*Assignment*: None of the pictures should be copied, though every line of the listing must be printed exactly.

[Data shown]

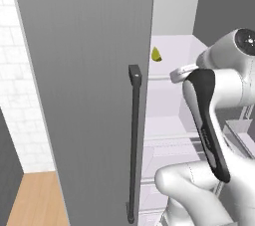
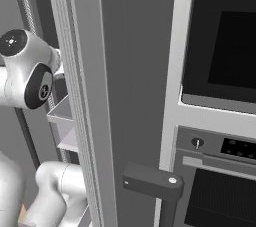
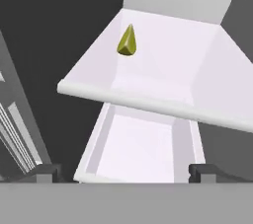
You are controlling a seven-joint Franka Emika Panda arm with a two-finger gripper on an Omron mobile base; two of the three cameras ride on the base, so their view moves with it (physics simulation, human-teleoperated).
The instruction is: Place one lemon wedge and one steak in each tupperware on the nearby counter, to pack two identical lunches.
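Lemon wedge [image 3: 127, 41] lay on a white fridge shelf [image 3: 163, 65], toward its back left corner in the hand view, well apart from the gripper [image 3: 122, 172]. The gripper's 2 dark fingertips [image 3: 203, 170] stood wide apart with nothing between them, above a lower white shelf [image 3: 138, 144]. From the left base view, the wedge [image 1: 156, 55] showed past the edge of the open grey fridge door [image 1: 84, 95] with its dark vertical handle [image 1: 133, 140]. A black wall oven [image 2: 220, 36] stood to the right.

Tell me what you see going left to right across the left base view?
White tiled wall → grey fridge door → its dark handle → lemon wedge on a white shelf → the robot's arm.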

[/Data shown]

*Written response*:
You are controlling a seven-joint Franka Emika Panda arm with a two-finger gripper on an Omron mobile base; two of the three cameras ride on the base, so their view moves with it (physics simulation, human-teleoperated).
The instruction is: Place one lemon wedge and one steak in each tupperware on the nearby counter, to pack two identical lunches.
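Lemon wedge [image 3: 127, 41] lay on a white fridge shelf [image 3: 163, 65], toward its back left corner in the hand view, well apart from the gripper [image 3: 122, 172]. The gripper's 2 dark fingertips [image 3: 203, 170] stood wide apart with nothing between them, above a lower white shelf [image 3: 138, 144]. From the left base view, the wedge [image 1: 156, 55] showed past the edge of the open grey fridge door [image 1: 84, 95] with its dark vertical handle [image 1: 133, 140]. A black wall oven [image 2: 220, 36] stood to the right.

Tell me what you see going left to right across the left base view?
White tiled wall → grey fridge door → its dark handle → lemon wedge on a white shelf → the robot's arm.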

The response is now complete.